TIDL accepts compilation option "advanced_options:inference_mode", which generates compiled artifacts for the specific inference mode to be used for application. Supported inference modes are:
- This default inference mode enables inference on a single DSP core
- The specific core to run inference on can be specified using the inference option "core_number" as specified in multi core options
- This mode is synonymous to "parallel batch processing" mode
- It leverages "N" DSP cores to run inference on "N" frames parallelly using "N" instances of the same Deep Neural Network and thus, gives high throughput(high frames per second) for models with multiple batches
- This inference mode can be coupled with compilation option "advanced_options:num_cores" and inference option "core_start_idx" to process on a subset of DSP cores starting with user defined starting core index
- Usage:
- This mode is applicable to cases where same model is intended to process multiple frames in parallel (e.g. multi camera systems)
- Note that this mode does not give better performance in terms of latency for single frame processing
- Additional points to note:
- This mode should not be confused with batch processing on single core as supported in other single DSP devices (AM68PA, AM68A, AM62A, etc.).
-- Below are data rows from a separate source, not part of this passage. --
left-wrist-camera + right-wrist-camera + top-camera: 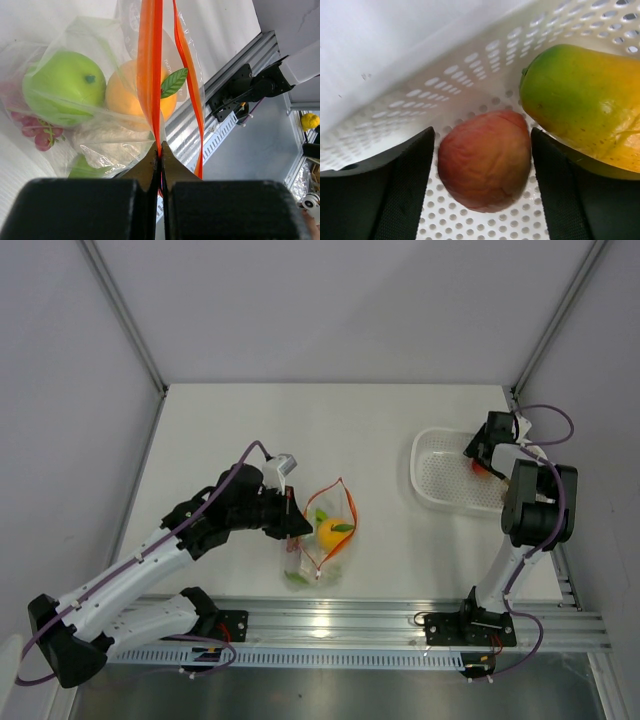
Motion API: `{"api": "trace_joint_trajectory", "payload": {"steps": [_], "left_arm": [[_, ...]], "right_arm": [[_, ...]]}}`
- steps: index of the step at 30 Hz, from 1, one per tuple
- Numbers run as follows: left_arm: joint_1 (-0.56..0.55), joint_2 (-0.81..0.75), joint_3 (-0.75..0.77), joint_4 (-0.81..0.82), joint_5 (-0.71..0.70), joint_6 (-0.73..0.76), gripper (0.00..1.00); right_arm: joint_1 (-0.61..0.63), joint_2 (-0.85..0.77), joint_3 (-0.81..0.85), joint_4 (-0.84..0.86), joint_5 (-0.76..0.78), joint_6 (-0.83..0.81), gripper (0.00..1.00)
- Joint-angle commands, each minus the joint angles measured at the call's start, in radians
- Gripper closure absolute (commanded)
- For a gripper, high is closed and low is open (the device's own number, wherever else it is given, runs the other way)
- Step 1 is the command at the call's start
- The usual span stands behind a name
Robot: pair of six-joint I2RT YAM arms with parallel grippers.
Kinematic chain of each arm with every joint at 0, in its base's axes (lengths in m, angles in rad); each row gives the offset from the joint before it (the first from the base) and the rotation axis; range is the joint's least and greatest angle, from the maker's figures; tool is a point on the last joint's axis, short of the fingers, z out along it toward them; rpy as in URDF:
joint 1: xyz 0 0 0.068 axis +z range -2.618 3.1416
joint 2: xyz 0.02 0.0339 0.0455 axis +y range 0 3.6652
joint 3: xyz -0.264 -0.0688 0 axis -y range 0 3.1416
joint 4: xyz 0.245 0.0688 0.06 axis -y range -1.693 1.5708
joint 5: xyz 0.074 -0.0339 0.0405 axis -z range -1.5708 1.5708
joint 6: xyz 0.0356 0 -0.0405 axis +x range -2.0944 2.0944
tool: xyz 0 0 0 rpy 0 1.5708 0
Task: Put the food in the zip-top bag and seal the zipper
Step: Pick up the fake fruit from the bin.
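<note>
Between the left gripper's [160,150] tightly closed jaws, the zipper [150,75] is being pinched; just beyond, the zip-top bag [125,20] is holding a green apple [65,85] and an orange [122,97]. Between the right gripper's [484,167] wide-standing jaws, a reddish fruit [485,160] is lying in the white basket [470,75], though I cannot tell whether the jaws are touching it; a green-yellow mango [580,115] is resting just right of it
</note>
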State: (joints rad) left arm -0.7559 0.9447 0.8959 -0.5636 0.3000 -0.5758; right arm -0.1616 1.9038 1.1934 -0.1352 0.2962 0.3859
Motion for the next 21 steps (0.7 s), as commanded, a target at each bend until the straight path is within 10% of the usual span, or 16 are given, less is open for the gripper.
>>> {"api": "trace_joint_trajectory", "payload": {"steps": [1,5,15,21], "left_arm": [[0.009,0.003,0.04,-0.004,0.008,0.002,0.99],[0.009,-0.001,0.041,-0.009,0.005,0.001,0.99],[0.009,-0.024,0.029,-0.016,-0.01,-0.007,0.99],[0.009,-0.026,0.017,-0.013,-0.013,-0.009,0.99]], "right_arm": [[-0.006,-0.005,0.014,0.083,-0.006,-0.016,0.23],[-0.004,-0.028,-0.006,0.095,-0.015,-0.01,0.83],[0.1,-0.322,-0.089,-0.03,-0.041,0.005,1.0],[0.203,-0.598,-0.14,-0.107,-0.346,-0.002,1.0]]}}
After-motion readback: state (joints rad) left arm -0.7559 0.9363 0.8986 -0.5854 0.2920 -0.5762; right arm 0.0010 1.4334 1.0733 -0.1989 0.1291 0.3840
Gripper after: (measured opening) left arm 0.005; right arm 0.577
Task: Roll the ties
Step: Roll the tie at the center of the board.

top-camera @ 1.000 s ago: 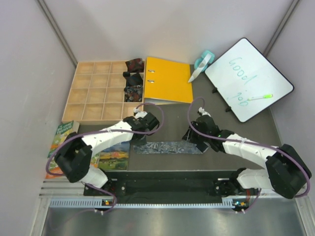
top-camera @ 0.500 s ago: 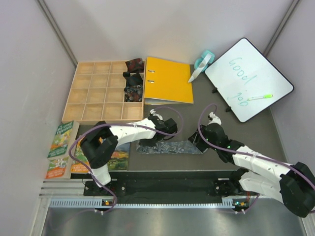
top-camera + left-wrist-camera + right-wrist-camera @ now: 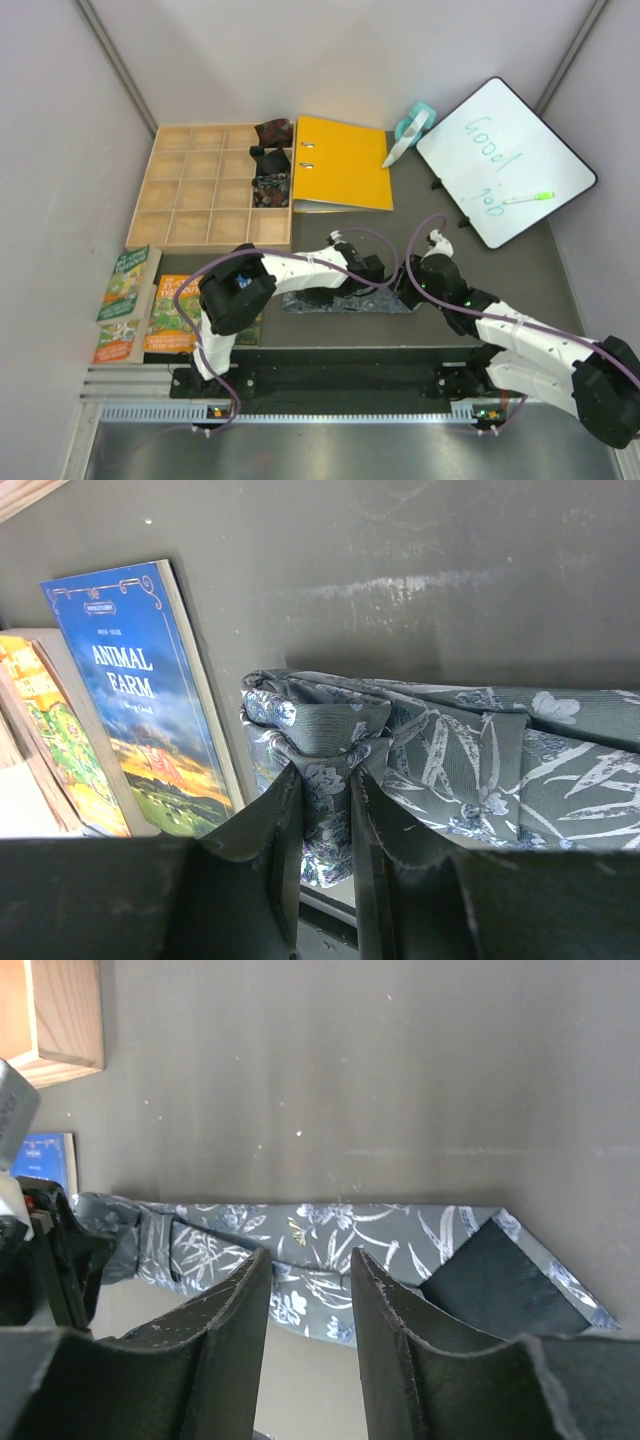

On single DSP devices, providing a multiple batch model using inference mode TIDL_inferenceModeDefault does internal optimizations to get better performance while still running inference on a single core, as opposed to parallelly inferring batches in TIDL_inferenceModeHighThroughput. This particular optimization is applicable only for very small resolutions and may not be enabled in cases where there is no significant performance benefit. While executing batch inference on multi DSP devices such as AM69A, it is recommended to use TIDL_inferenceModeHighThroughput.
- This mode enables inferring single frame using single instance of a DNN across multiple cores, resulting in lower latency for given frame and a higher abstracted performance in terms of TOPS
- Similar to TIDL_inferenceModeHighThroughput, this inference mode can be coupled with compilation option "advanced_options:num_cores" and inference option "core_start_idx" to process on a subset of DSP cores starting with user defined starting core index
Please refer Troubleshooting for layer level trace dump debug utility for inference mode "TIDL_infereneModeLowLatency".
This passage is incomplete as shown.